▶ [Work order] Exactly the lines below from the line with "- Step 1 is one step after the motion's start" through the line with "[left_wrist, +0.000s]" must make up the answer, both ends included and pictures left out.

▶ [Available data]
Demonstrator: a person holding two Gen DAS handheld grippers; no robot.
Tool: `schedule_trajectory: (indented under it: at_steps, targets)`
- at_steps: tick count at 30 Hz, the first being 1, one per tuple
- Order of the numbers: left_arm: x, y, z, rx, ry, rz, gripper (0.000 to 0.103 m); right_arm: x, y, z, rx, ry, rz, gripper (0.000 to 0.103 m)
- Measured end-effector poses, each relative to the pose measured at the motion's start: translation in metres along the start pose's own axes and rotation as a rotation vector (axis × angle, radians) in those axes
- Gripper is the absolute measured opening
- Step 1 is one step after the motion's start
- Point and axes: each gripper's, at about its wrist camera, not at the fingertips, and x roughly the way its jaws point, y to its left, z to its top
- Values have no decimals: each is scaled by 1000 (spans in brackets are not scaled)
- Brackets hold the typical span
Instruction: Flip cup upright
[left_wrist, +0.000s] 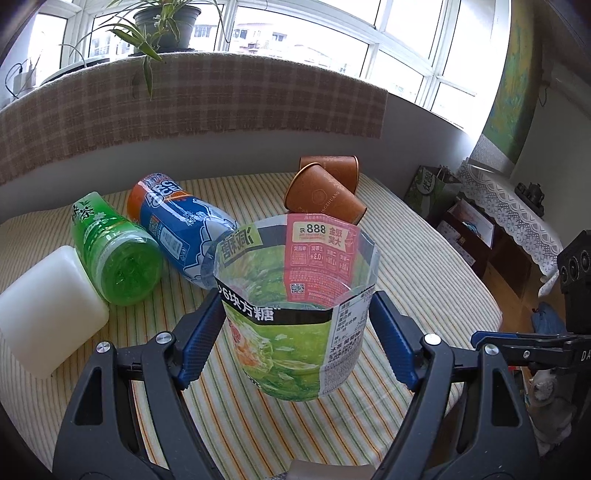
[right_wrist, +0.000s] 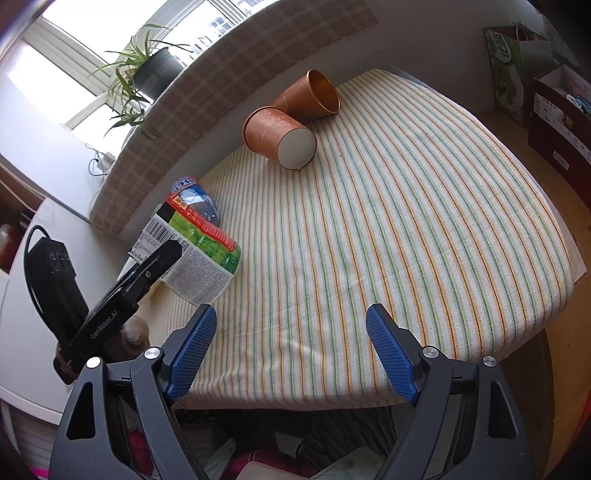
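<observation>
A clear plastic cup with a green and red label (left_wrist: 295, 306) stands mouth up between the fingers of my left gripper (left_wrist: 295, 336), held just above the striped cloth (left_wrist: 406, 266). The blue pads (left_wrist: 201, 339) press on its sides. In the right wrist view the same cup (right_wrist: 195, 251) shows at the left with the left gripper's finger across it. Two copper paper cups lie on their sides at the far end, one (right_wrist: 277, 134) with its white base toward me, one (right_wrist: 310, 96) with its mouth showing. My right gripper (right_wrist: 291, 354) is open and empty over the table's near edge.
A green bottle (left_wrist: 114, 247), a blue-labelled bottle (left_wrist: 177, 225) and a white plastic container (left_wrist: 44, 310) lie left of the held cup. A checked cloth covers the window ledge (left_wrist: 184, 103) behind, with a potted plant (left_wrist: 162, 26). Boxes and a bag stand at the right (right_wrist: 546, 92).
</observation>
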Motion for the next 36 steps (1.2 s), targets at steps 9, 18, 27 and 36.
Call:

▶ [Written response]
- Step 1 is one step after the motion's start
- Point and axes: each gripper's, at about its wrist camera, not at the fingertips, and x roughly the way its jaws point, y to its left, z to its top
- Values have no decimals: each is scaled by 1000 (spans in brackets are not scaled)
- Brackets hold the typical span
Instruction: Flip cup upright
[left_wrist, +0.000s] 

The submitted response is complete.